* **PROBLEM REQUIREMENTS**:
Before you return the lines below, strip out any images and keep every word as written.

* **RAW DATA**:
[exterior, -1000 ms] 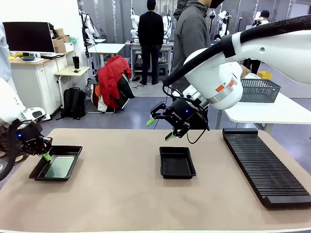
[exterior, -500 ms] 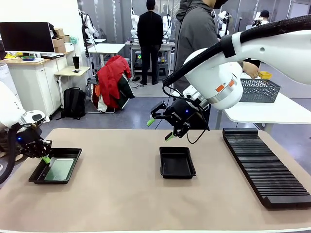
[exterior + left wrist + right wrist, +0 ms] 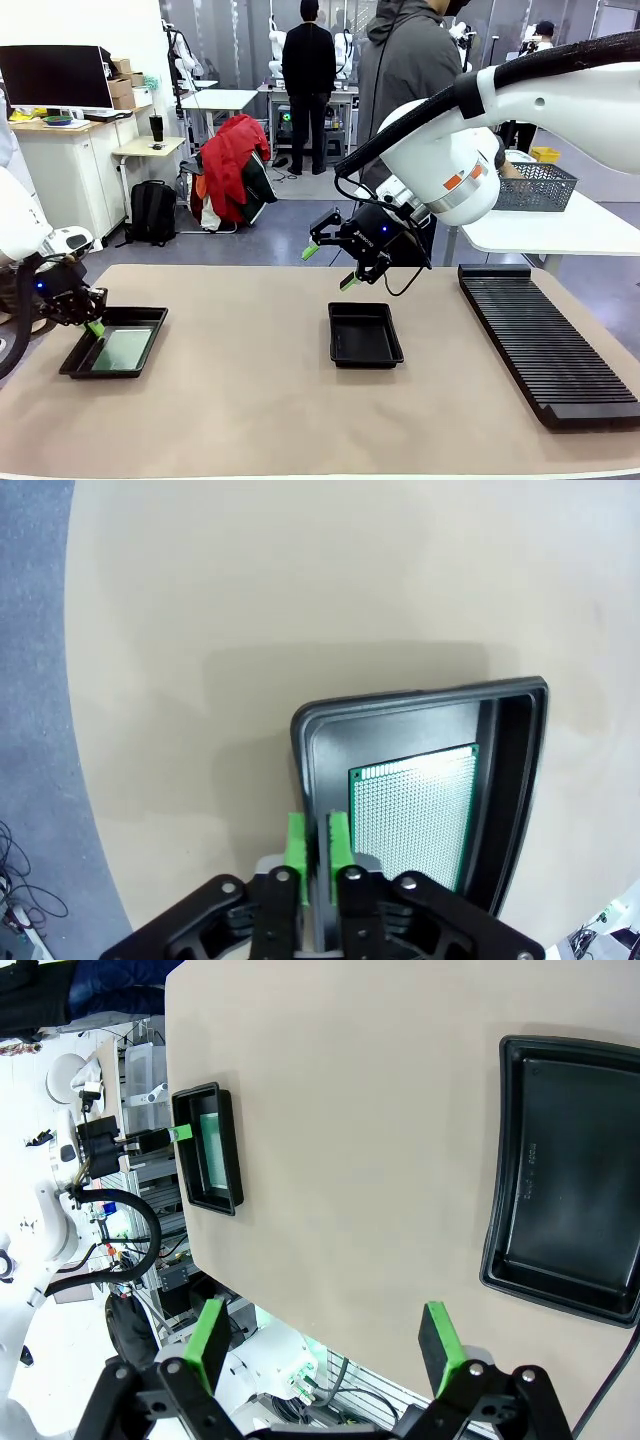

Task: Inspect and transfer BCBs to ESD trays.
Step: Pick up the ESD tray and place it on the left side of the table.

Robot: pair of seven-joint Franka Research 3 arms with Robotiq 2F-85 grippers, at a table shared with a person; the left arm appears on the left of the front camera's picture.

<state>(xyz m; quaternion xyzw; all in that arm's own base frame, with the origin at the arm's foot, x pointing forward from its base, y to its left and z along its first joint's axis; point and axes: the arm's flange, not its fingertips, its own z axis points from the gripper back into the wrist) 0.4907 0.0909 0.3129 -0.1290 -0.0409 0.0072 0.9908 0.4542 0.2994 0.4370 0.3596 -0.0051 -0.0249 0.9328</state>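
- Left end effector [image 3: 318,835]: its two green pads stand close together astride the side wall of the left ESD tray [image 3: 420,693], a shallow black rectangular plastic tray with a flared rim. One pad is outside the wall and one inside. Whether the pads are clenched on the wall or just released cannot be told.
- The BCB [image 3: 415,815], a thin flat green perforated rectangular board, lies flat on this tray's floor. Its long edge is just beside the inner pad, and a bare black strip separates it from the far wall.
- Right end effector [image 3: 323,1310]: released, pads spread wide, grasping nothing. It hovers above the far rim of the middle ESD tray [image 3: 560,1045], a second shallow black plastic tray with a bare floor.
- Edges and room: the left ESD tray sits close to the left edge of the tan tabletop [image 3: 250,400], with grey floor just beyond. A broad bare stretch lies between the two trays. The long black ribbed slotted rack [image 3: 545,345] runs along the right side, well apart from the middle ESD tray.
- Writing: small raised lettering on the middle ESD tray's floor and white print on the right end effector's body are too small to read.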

* **ANSWER TO THIS TASK**:
[exterior, -1000 ms] 
[exterior, -500 ms] 
[exterior + left wrist + right wrist, +0 ms] 

Task: Inspect and transfer BCBs to ESD trays.
Step: Pick up the ESD tray and place it on the left side of the table.

Robot: pair of seven-joint Franka Research 3 arms with Robotiq 2F-85 grippers, at a table shared with a person; the left arm appears on the left of the front camera's picture.

<state>(xyz m; quaternion xyzw; all in that arm's own base frame, with the origin at the arm's foot, x pointing forward from its base, y to its left and z along its first joint's axis; point and axes: the arm's flange, not its fingertips, its own z axis points from the gripper back into the wrist) 0.4907 0.0909 0.3129 -0.1290 -0.0409 0.0072 0.9908 0.4542 0.2994 0.4370 0.3596 -0.0051 -0.0249 0.9328</state>
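- Left end effector [image 3: 318,835]: its two green pads stand close together astride the side wall of the left ESD tray [image 3: 420,693], a shallow black rectangular plastic tray with a flared rim. One pad is outside the wall and one inside. Whether the pads are clenched on the wall or just released cannot be told.
- The BCB [image 3: 415,815], a thin flat green perforated rectangular board, lies flat on this tray's floor. Its long edge is just beside the inner pad, and a bare black strip separates it from the far wall.
- Right end effector [image 3: 323,1310]: released, pads spread wide, grasping nothing. It hovers above the far rim of the middle ESD tray [image 3: 560,1045], a second shallow black plastic tray with a bare floor.
- Edges and room: the left ESD tray sits close to the left edge of the tan tabletop [image 3: 250,400], with grey floor just beyond. A broad bare stretch lies between the two trays. The long black ribbed slotted rack [image 3: 545,345] runs along the right side, well apart from the middle ESD tray.
- Writing: small raised lettering on the middle ESD tray's floor and white print on the right end effector's body are too small to read.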

This exercise is now complete.